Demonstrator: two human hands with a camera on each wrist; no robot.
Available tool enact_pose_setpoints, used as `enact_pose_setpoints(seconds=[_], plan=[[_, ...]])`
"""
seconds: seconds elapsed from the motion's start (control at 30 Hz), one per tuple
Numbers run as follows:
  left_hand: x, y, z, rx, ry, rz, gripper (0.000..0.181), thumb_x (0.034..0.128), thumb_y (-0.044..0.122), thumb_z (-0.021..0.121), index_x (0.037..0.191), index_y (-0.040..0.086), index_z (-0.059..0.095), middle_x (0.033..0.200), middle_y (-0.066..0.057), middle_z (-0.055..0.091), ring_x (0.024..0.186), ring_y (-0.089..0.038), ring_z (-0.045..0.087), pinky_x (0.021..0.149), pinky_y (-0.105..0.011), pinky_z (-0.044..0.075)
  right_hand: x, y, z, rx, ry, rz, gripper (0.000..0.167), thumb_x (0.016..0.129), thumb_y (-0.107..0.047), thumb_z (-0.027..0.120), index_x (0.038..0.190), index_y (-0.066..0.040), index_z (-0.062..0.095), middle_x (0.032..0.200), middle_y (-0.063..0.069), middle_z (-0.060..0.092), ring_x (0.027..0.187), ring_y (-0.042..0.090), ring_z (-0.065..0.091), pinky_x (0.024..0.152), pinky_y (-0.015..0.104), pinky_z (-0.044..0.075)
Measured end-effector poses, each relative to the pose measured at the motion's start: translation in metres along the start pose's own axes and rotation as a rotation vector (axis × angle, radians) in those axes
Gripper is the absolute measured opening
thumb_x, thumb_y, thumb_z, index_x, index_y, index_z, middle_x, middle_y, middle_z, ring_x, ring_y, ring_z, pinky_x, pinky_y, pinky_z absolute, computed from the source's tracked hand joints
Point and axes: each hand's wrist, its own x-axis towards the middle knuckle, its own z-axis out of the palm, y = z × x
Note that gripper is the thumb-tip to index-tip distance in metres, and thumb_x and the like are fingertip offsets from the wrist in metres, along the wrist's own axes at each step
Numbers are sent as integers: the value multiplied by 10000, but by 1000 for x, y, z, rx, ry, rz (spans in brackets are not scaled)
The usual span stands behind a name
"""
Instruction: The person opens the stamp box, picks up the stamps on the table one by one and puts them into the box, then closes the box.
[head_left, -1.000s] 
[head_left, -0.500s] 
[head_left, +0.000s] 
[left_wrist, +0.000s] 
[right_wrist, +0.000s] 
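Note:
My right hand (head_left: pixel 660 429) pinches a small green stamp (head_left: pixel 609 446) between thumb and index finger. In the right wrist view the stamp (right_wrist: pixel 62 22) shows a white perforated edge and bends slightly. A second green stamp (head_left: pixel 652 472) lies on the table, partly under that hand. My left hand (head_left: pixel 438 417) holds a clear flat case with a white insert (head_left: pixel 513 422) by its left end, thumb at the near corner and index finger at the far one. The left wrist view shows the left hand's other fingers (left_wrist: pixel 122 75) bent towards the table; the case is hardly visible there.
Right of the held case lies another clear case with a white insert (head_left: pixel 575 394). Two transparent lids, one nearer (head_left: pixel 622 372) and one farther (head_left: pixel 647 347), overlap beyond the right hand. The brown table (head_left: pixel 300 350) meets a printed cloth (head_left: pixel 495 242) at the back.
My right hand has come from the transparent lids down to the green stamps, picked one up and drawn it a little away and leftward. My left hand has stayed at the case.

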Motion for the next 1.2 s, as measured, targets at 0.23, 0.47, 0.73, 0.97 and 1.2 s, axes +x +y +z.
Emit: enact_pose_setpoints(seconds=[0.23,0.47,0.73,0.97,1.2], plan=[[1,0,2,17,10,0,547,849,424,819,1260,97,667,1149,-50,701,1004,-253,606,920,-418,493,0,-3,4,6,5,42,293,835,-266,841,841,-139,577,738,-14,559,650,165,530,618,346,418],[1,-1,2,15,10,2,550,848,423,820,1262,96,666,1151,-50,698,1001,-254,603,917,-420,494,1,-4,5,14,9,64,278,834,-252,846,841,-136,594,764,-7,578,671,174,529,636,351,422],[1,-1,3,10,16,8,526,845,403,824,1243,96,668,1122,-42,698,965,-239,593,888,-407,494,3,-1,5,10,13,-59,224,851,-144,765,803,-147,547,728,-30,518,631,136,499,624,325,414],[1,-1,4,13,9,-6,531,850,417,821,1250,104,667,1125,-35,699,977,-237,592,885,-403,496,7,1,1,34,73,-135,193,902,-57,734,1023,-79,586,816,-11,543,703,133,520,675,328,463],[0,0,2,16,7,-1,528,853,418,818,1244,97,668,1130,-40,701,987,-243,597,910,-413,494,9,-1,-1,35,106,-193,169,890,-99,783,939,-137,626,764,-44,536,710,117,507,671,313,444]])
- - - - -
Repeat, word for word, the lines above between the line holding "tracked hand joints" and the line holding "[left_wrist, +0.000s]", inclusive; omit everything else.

thumb_x, thumb_y, thumb_z, index_x, index_y, index_z, middle_x, middle_y, middle_z, ring_x, ring_y, ring_z, pinky_x, pinky_y, pinky_z absolute, computed from the source's tracked hand joints
Point and axes: each hand's wrist, its own x-axis towards the middle knuckle, its own z-axis out of the palm, y = z × x
Note that gripper is the thumb-tip to index-tip distance in metres, and thumb_x and the like are fingertip offsets from the wrist in metres, along the wrist's own axes at each step
Numbers are sent as integers: the value multiplied by 10000, but by 1000 for x, y, z, rx, ry, rz (spans in brackets are not scaled)
The usual span stands behind a name
"""
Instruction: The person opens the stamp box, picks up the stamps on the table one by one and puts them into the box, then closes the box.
[head_left, -1.000s] 
[head_left, -0.500s] 
[head_left, +0.000s] 
[left_wrist, +0.000s] 

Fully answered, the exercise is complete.